So first cut off the stalks, saving them for another use or for the fronds.  Then slice off the bottom, which is tough, and toss.  Cut the bulb through the middle until you have two halves.  There is a core that is also tough so for a raw dish it should be cut out (if it’s being cooked down you can leave in the core).  Cut along the edge of the core and it pops right out.  Then slice or dice away!  For this slaw I used a mandoline because it’s much quicker than using a knife, but if you don’t have one just make sure to try and get thin, consistent slices.  I have a relatively cheap mandoline that I like because it doesn’t take up a lot of drawer space and is dishwasher friendly.  This one also gets very good reviews – what you want to make sure is that it has a hand guard and at least a couple of thicknesses you can choose from.  Now that you are a fennel cutting expert you should make this and this.  I will be serving this up for the rest of the summer or at least while it’s still 90 plus!!

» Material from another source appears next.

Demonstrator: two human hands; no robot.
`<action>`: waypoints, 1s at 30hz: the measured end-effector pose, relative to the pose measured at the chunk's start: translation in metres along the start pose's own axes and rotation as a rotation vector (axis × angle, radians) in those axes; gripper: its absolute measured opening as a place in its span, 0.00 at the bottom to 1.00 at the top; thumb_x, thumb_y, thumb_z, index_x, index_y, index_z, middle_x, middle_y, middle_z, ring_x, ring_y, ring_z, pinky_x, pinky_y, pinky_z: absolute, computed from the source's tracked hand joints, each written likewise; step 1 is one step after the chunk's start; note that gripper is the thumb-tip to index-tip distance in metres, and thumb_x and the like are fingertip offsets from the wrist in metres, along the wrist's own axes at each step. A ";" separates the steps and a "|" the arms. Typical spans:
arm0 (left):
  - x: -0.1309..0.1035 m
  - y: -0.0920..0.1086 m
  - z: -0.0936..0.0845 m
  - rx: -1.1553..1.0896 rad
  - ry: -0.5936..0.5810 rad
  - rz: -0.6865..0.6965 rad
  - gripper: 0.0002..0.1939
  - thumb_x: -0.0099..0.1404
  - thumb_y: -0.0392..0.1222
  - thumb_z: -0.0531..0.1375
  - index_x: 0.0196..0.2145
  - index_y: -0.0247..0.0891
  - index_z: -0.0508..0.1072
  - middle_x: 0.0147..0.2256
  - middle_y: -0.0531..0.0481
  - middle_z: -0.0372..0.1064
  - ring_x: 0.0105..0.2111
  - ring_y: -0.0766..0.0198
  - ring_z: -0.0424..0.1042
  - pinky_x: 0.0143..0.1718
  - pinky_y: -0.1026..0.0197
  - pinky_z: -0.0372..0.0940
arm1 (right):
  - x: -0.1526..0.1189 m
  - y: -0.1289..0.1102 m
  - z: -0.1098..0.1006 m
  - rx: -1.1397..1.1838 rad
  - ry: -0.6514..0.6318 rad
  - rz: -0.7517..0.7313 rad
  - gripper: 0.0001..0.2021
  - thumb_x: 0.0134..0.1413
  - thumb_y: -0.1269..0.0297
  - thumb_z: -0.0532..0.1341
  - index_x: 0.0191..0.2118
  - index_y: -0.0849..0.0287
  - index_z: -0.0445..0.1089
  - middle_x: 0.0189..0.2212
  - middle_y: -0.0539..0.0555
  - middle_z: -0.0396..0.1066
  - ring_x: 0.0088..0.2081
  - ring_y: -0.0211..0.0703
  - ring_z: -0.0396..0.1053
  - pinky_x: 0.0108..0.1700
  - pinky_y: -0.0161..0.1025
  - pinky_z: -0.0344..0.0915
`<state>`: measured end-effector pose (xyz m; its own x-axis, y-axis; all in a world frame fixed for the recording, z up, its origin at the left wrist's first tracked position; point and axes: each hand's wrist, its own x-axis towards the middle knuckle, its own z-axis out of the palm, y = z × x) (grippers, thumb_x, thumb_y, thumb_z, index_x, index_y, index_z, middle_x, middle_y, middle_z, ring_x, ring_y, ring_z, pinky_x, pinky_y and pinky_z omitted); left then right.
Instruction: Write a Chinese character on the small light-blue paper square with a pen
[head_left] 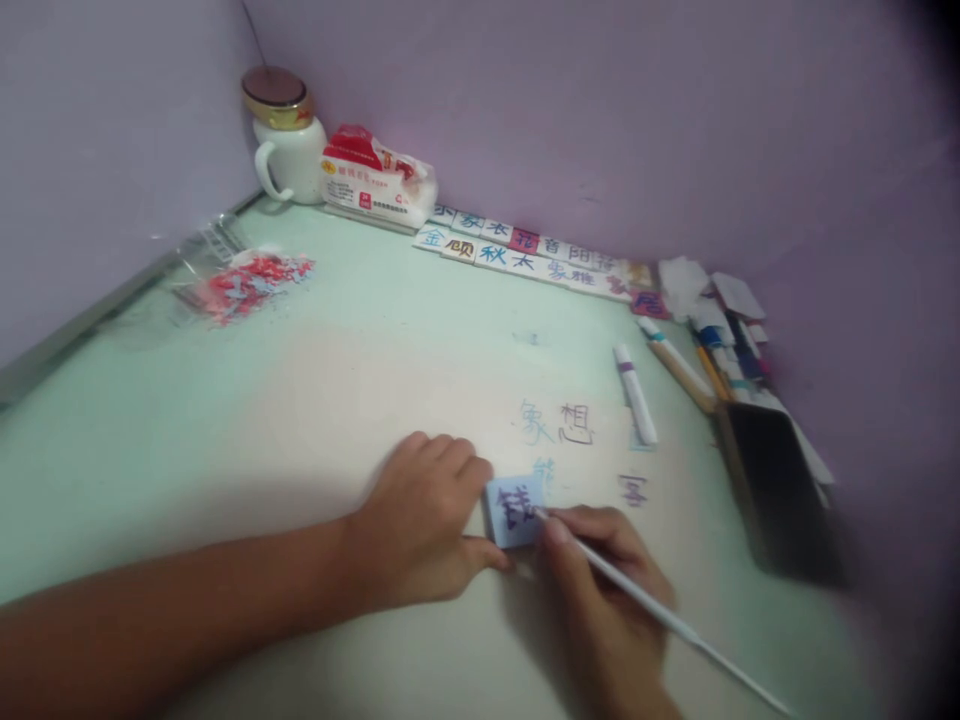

Fennel Slaw (printable version at the end of the post)

Inspiration:  no cook dishes
Special Equipment:  a sharp knife or a mandoline

  • 1 large fennel bulb (or 2 small), cored and sliced thinly (fronds reserved)
  • 1 fresno chili, sliced thinly
  • 2 scallions, light green and white parts, sliced thinly
  • 1/4 cup mayonnaise (I use light)
  • 1/4 cup sour cream (I also use light here)
  • juice of 1 lemon
  • 1/2 teaspoon of honey

In a large bowl toss the fennel, chili and scallions together.  In a small bowl whisk the dressing together – the mayonnaise, sour cream, lemon juice, and honey.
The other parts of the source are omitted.